8. A quality inspection system for friction welding of mechanical parts based on multi-modal information, characterized in that, include: The information acquisition module is used to acquire the mold release agent process information of the target mechanical part in the die casting process, the mold release agent residue treatment parameters in the die casting post-processing process, and the welding end face image in the welding process. The mold release agent process information includes mold release agent spraying parameters and mold temperature distribution information. The mold release agent residue treatment parameters include at least one of shot blasting parameters, cleaning parameters, and welding end face machining parameters. The comparison module is used to collect real-time sensing data of the target mechanical part during the friction welding process, compare the real-time sensing data with the standard sensing data of the preset normal welding mode, and determine that the target mechanical part has a welding quality abnormality when the real-time sensing data is in a set deviation state relative to the standard sensing data. The real-time sensing data includes at least one of the torque signal, thermal imaging signal, acoustic emission signal and vibration signal of the target mechanical part during the welding process. The quality inspection module is used to perform welding quality anomaly analysis on the target mechanical part based on the release agent process information, the release agent residue treatment parameters, and the welding end face image, determine the root cause of the current welding quality anomaly, and output the friction welding quality inspection result of the target mechanical part according to the root cause.

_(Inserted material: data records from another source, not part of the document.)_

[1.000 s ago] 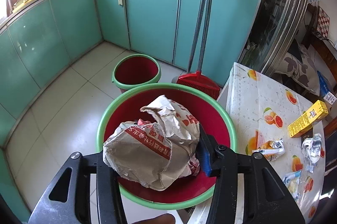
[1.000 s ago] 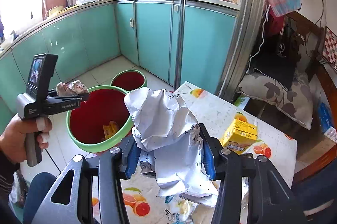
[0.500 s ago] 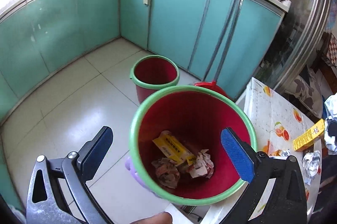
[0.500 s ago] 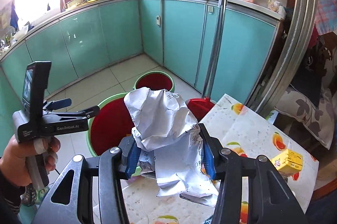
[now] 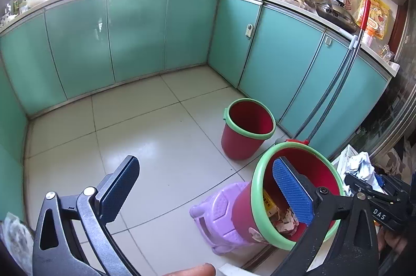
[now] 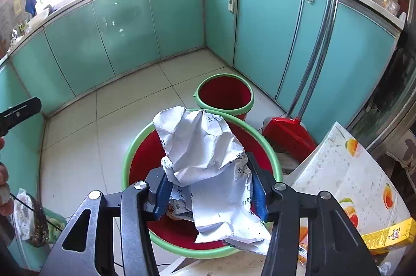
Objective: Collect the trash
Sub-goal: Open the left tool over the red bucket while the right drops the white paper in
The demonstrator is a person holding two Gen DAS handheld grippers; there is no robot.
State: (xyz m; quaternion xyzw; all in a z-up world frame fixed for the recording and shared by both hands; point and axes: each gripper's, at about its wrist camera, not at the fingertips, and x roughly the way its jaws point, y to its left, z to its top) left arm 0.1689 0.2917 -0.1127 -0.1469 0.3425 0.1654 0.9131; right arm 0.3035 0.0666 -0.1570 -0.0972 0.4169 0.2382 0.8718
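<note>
I see crumpled matt paper (image 6: 205, 159) | glossy plastic bin (image 6: 135, 146) | shiny floor tiles (image 5: 145, 143) | glossy teal cabinet fronts (image 5: 135, 31)

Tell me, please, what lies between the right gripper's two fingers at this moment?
In the right wrist view, a crumpled white paper sits clamped in the right gripper, above the near red bin.

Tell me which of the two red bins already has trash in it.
The nearer red bin, standing on the purple stool, holds wrappers and a yellow box. The far bin, on the floor by the cabinets, looks empty.
</note>
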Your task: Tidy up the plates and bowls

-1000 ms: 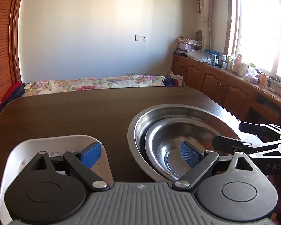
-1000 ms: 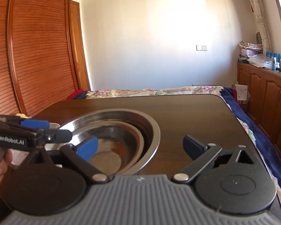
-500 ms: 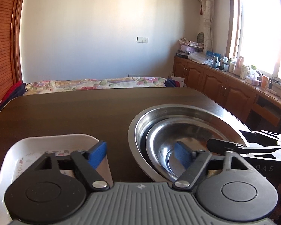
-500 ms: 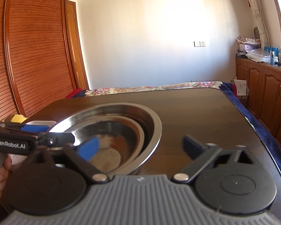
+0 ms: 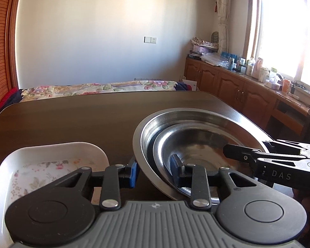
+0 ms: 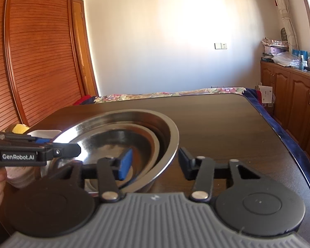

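Note:
A large steel bowl (image 5: 146, 132) stands on the dark table with a smaller steel bowl (image 5: 196, 144) nested inside; both show in the right wrist view (image 6: 171, 132). My left gripper (image 5: 154, 170) straddles the near left rim, one pad outside and one inside, jaws narrowed but with gaps showing. My right gripper (image 6: 155, 161) straddles the near right rim, jaws partly closed, not touching the rim. A white floral rectangular dish (image 5: 57, 150) lies left of the bowls.
The dark wooden table (image 5: 72, 119) stretches far ahead. A bed with a floral cover (image 5: 97, 86) lies beyond it. Wooden cabinets (image 5: 248, 91) run along the right wall. A yellow object (image 6: 19, 128) sits at the table's left edge.
Both grippers have narrowed their jaws around the large bowl's rim, the left from the left side, the right from the right. Both moved slightly forward over the rim.

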Demonstrator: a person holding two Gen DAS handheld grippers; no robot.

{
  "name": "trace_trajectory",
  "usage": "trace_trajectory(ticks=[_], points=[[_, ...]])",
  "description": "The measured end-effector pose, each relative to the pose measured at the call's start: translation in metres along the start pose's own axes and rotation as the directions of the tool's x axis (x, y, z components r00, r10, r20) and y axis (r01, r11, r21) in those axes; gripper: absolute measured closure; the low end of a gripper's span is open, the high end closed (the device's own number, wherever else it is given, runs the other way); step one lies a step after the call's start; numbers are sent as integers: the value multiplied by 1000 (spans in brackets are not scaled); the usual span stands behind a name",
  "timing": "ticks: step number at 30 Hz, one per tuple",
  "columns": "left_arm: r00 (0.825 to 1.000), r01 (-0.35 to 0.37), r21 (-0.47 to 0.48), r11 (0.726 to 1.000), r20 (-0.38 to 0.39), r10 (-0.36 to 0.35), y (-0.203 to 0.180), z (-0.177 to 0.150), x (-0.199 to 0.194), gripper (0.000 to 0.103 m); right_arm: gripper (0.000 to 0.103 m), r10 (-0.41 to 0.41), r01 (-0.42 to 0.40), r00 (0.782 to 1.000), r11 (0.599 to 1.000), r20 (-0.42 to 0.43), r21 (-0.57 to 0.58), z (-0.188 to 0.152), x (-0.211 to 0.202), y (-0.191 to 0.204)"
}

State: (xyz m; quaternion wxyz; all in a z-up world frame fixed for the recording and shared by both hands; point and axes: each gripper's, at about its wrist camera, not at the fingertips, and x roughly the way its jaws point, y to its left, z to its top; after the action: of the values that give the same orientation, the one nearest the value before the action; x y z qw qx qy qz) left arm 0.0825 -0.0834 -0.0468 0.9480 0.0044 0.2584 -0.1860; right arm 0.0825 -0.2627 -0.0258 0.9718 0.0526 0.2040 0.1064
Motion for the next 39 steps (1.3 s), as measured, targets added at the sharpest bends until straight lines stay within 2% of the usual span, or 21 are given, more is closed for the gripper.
trace_trajectory(ticks=[4, 6, 9, 15, 27, 32, 39], points=[[1000, 11, -20, 1000, 7, -11, 0, -1, -2, 71, 60, 2, -2, 1000, 1000, 0, -1, -1, 0, 2], [1000, 13, -23, 1000, 11, -13, 3, -1, -5, 71, 67, 7, -7, 1000, 1000, 5, -2, -1, -1, 1], [1000, 11, -20, 1000, 26, -10, 3, 1, -10, 71, 67, 6, -6, 1000, 1000, 16, 2, -1, -2, 1], [998, 8, -11, 1000, 58, -8, 3, 17, -24, 71, 67, 58, -60, 997, 997, 44, 45, 2, -8, -5], [996, -10, 21, 1000, 91, 8, 11, 55, -55, 71, 67, 96, -98, 991, 995, 90, 26, 36, -20, 4], [995, -43, 29, 999, 94, 40, 25, 57, -72, 71, 67, 116, -118, 987, 993, 110, 6, 48, -23, 16], [992, -90, -10, 996, 92, 90, 54, 48, -91, 71, 67, 172, -172, 980, 985, 96, -9, 49, -15, 39]])
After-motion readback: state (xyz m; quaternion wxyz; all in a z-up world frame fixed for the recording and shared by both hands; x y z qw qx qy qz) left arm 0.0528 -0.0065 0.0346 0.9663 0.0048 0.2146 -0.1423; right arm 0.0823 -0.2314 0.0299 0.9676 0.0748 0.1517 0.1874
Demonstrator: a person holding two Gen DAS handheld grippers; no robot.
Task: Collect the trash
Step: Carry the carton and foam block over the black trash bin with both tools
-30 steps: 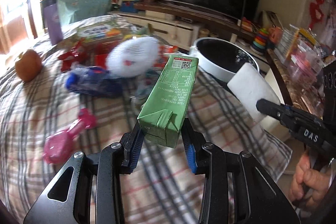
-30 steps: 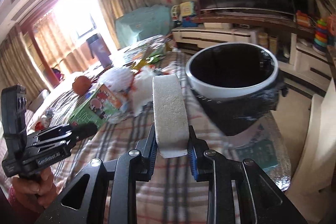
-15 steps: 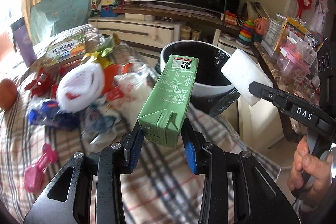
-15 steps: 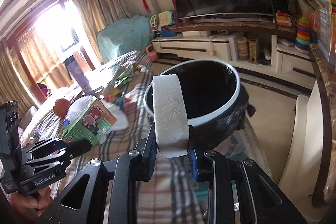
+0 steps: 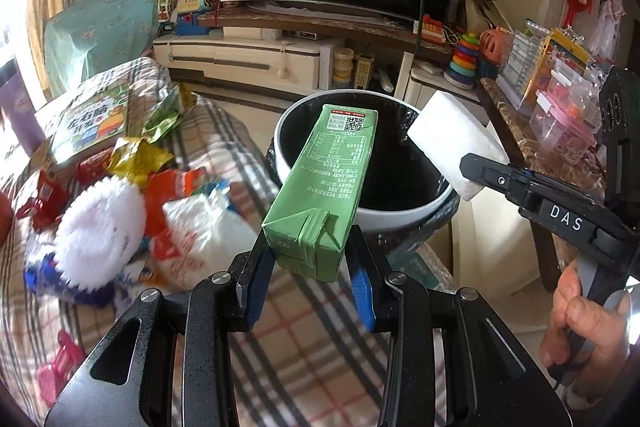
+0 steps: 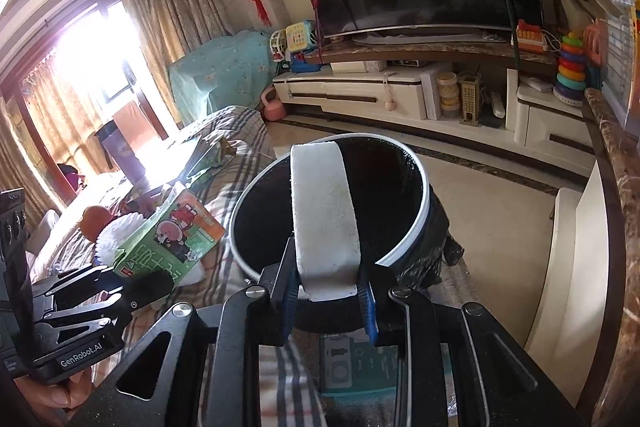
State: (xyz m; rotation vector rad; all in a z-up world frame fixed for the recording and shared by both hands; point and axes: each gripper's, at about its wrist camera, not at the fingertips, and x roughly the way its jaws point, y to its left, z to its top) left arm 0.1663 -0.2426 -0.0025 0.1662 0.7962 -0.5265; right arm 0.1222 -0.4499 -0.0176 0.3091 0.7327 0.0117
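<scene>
My left gripper (image 5: pixel 310 277) is shut on a green drink carton (image 5: pixel 326 187), which points toward the bin (image 5: pixel 392 217), a white-rimmed bin with a black liner just off the table's far end. My right gripper (image 6: pixel 328 293) is shut on a white foam block (image 6: pixel 324 219) and holds it over the near rim of the bin (image 6: pixel 418 227). The block also shows in the left wrist view (image 5: pixel 456 147), over the bin's right rim. The carton shows in the right wrist view (image 6: pixel 172 237), left of the bin.
Trash lies on the plaid tablecloth (image 5: pixel 304 339) to the left: wrappers (image 5: pixel 140 163), a white fluffy thing (image 5: pixel 100 227), a picture book (image 5: pixel 92 119), a pink toy (image 5: pixel 60 359). A TV stand (image 5: pixel 248 63) is behind, a cluttered marble counter (image 5: pixel 560 155) to the right.
Both grippers have moved forward and to the right, toward the bin. The carton and the foam block now hang at the bin's mouth. Both grips are unchanged.
</scene>
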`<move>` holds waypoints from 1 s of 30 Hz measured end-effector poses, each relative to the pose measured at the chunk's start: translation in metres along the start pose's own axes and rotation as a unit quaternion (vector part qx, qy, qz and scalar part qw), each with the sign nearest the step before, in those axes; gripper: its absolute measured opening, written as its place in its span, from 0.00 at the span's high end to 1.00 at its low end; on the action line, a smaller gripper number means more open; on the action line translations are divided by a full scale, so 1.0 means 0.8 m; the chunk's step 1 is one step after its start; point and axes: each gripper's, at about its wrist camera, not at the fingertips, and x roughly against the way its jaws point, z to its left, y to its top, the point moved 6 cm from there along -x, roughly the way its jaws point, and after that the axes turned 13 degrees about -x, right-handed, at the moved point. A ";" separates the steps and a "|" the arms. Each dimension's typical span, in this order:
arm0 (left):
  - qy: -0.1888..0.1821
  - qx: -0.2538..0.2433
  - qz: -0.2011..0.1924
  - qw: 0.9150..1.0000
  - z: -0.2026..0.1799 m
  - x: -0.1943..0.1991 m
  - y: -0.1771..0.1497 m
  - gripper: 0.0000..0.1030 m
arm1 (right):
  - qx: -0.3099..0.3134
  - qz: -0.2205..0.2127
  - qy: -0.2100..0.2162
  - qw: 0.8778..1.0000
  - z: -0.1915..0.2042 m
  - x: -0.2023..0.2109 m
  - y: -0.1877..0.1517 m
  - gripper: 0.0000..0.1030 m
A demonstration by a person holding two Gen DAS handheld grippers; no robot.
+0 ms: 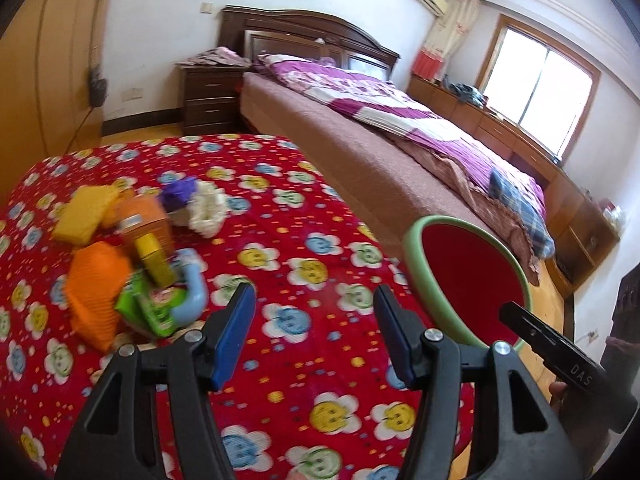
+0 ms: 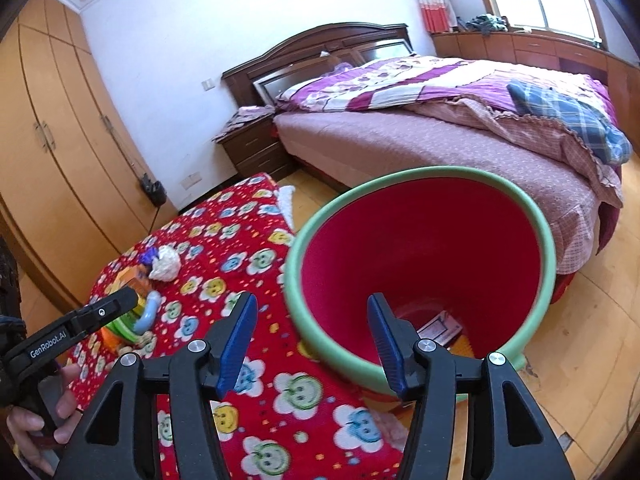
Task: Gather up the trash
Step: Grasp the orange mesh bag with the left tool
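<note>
A pile of trash lies on the red flowered cloth [image 1: 304,208]: a yellow block [image 1: 86,216], an orange carton [image 1: 144,220], an orange ridged piece [image 1: 98,288], a green wrapper [image 1: 148,308], a light blue tube [image 1: 192,296] and a white paper wad [image 1: 206,210]. My left gripper [image 1: 315,294] hovers open and empty to the right of the pile. A red bin with a green rim [image 2: 296,280] stands at the cloth's right edge, with a pale packet [image 2: 440,326] at its bottom. My right gripper [image 2: 312,300] stands open and empty over the bin's near rim.
A bed [image 1: 360,152] with a purple quilt runs behind the bin. A dark nightstand [image 1: 212,96] and a wooden wardrobe [image 2: 48,128] stand at the back left. Wooden floor [image 2: 580,340] lies right of the bin. A person's hand [image 2: 40,412] holds the left gripper's handle.
</note>
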 end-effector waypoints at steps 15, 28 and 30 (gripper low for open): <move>0.068 0.078 0.012 0.995 0.109 0.032 -0.038 0.40 | 0.028 0.030 0.018 0.999 0.044 -0.019 -0.030 0.34; 0.169 0.089 0.038 0.981 0.212 0.046 -0.038 0.40 | 0.025 0.054 0.017 0.998 0.048 -0.042 -0.042 0.33; 0.166 0.100 0.050 0.980 0.224 0.037 -0.046 0.40 | 0.025 0.054 0.017 0.998 0.048 -0.043 -0.042 0.33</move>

9. An electronic device, characterized in that, include: Memory and one or more processors; The memory is used to store one or more programs; When the one or more programs are executed by the one or more processors, the one or more processors implement the multi-mode information-based friction welding quality inspection method for mechanical parts as described in any one of claims 1-7.
10. A storage medium containing computer-executable instructions, characterized in that, The computer-executable instructions, when executed by a computer processor, are used to perform the friction welding quality inspection method for mechanical parts based on multi-mode information as described in any one of claims 1-7.